Or, as in the case of the 600 deaths as a result of the Thorp radioactive discharges, we will be told these are theoretical not real deaths. (The calculation was never challenged, just the interpretation.)
Crying "more research" creates the expectation that scientists will come up with clear-cut evidence. This is a rather naive and misleading view of science. Establishing "safe" levels of chemicals one by one has proved an impossible task.The reality of the world is complex mixtures in a complex environment, impossible to model with any degree of certainty.
Although some of the chemicals that are thought to have caused the reduced size of penises in the Taiwanese study are no longer produced, they are still needlessly entering the environment. The UK government recently approved the dumping of the Brent Spar, a disused oil rig, in the North Sea. The rig has PCBs among the long list of toxins on board, which will be dumped with it. PCBs are also leaking daily from landfill sites.Other chemicals such as dioxins, which are also implicated, are still being produced and polluting our rivers and seas.
In the meantime, attitudes summarised by Steve Connor prevent us from asking common-sense questions in the name of science - questions like "Can we avoid discharging toxic chemicals?" or "Are there other products we can use?". These questions may be unpalatable to those industries that continue to profit from pollution, but science should not be used to justify their continued abuse of the environment. Scientific research will continue to be vitally important to help guide our actions, but how to act in the face of uncertainty is a social debate, not a scientific matter.

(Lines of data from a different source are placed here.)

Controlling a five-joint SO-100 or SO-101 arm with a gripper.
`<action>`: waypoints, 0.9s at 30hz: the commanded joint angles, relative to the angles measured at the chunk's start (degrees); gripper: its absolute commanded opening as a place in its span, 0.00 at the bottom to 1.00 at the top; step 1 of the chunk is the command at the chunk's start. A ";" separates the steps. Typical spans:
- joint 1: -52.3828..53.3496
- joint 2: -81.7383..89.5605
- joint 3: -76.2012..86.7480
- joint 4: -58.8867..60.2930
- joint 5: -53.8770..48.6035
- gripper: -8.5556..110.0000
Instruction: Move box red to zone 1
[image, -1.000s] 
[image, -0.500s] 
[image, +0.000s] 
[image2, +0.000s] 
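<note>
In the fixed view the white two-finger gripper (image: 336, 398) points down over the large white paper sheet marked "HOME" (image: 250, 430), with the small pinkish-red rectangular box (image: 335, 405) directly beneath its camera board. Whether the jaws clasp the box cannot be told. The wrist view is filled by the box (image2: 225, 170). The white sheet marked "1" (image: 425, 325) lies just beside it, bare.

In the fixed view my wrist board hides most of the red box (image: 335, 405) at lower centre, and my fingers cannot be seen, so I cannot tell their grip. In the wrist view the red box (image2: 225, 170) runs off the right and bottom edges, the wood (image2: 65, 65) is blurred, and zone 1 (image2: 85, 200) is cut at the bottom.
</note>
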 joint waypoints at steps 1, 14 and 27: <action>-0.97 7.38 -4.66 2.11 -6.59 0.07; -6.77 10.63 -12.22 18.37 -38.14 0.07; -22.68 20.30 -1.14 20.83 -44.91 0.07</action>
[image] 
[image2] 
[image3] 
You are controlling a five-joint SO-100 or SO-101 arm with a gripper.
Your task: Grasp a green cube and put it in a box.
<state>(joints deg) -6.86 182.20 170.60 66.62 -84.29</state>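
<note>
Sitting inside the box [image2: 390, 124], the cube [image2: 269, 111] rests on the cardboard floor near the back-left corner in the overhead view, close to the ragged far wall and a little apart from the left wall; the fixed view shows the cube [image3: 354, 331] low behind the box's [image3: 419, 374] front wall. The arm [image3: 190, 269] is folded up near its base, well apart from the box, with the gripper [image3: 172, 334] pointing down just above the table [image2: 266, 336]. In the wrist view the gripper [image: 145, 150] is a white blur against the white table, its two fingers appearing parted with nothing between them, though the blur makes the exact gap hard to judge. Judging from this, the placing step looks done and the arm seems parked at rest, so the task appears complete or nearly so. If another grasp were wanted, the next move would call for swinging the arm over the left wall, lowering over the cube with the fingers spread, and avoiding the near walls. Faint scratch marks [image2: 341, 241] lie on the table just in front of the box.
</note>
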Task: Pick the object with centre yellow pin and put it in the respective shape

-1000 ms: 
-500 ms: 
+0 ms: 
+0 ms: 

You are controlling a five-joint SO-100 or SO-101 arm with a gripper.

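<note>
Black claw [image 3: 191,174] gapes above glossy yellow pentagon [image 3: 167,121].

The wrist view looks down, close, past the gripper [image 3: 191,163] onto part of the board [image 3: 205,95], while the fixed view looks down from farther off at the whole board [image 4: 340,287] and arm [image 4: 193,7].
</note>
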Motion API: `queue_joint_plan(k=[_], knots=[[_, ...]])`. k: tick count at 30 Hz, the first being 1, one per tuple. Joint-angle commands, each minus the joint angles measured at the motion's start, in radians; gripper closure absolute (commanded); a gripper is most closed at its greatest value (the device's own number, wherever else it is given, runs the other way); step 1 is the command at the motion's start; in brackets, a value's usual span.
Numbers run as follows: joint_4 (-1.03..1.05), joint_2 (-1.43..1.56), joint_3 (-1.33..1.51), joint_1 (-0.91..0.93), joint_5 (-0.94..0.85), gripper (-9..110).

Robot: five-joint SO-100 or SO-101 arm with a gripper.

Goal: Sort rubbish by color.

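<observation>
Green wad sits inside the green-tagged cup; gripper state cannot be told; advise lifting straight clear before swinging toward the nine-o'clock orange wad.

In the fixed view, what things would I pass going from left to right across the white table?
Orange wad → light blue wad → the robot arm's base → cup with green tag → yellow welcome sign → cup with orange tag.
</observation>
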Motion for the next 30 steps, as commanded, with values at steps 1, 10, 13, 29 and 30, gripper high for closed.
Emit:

Director of Science, Greenpeace
I AM a director of a company in the chemical industry which has been under heavy attack from Greenpeace for the past few years. We accept their right to raise issues they believe are of public concern and, if they can justify their claims scientifically, industry must either produce a sound scientific refutation, or accept constraints on its activity.
What we cannot accept are shrill claims for legislation and product bans on the basis of assertions about possible environmental effects predicated on distorted data. The chemical industry is having to spend large sums of money to protect its products from quite specious claims. Greenpeace may regard the threat to jobs implicit in this diversion of resources as a valuable contribution to deindustrialisation; industry would prefer to invest the money in more socially valuable ways.